Suspect Cheating in a Poker Game? Here's What to Do About It
Last week I attended a concert by the Asheville Symphony Orchestra, the largest classical music organization in my new hometown. One of the pieces performed was "Suite from Billy the Kid," written by the then-unknown Aaron Copland in 1939. I've heard recordings of this piece many times, but it was only at this live performance that I realized it includes a musical depiction of a poker game.
The fourth movement I had previously known only by its main title, "Prairie Night." But the program for the concert included the subtitle that had previously escaped my attention: "Card Game at Night."
In the ballet — according to the All Music Guide to Classical Music — "during a card game, Billy is caught cheating by one of his friends, Pat Garrett. The two have an argument and Garrett rides off to join the side of law and order, and to eventually become a sheriff in pursuit of Billy." This leads to a shootout between the two sides, in which Billy is captured and several of his gang are killed.
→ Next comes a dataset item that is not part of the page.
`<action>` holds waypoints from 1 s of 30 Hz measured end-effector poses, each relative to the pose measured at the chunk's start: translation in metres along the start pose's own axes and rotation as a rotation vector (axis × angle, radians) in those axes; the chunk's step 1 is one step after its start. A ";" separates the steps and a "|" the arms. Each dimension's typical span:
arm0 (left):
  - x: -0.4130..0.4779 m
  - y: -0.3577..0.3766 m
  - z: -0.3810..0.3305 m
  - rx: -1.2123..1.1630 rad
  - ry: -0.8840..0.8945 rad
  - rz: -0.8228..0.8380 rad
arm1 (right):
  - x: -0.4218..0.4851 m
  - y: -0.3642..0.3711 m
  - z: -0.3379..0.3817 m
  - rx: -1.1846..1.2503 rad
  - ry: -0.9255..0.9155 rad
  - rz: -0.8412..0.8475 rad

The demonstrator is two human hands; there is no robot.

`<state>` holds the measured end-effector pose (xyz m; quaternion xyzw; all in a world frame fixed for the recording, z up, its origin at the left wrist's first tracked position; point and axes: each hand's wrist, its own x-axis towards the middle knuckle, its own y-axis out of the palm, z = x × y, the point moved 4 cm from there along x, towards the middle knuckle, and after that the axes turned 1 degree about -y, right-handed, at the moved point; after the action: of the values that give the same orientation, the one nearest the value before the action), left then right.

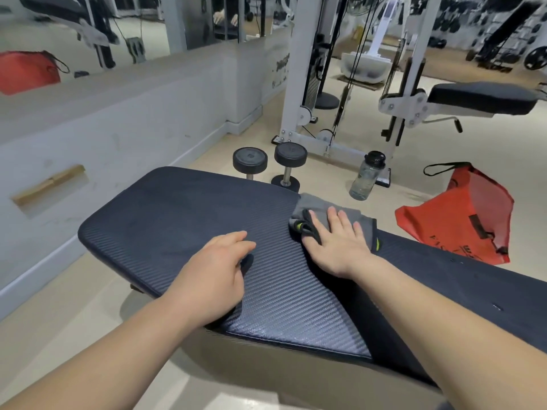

I found nothing that definitively says that the card game in the ballet is poker, but it sure seems like the most likely possibility. Billy the Kid's real-life criminal exploits occurred in the late 1870s in Arizona and New Mexico, a time and place coincident with the explosion of poker's popularity. And at what other card game would it make dramatic sense for cheating to turn friends into bitter enemies?
We're fortunate to be living at a time in which lethal violence rarely if ever erupts in your better-managed card rooms. When guns are drawn in casinos, it's almost always for a robbery, not from anger. Even in home games, robbery and police raids appear to be more frequent as triggers of violence than disputes between players.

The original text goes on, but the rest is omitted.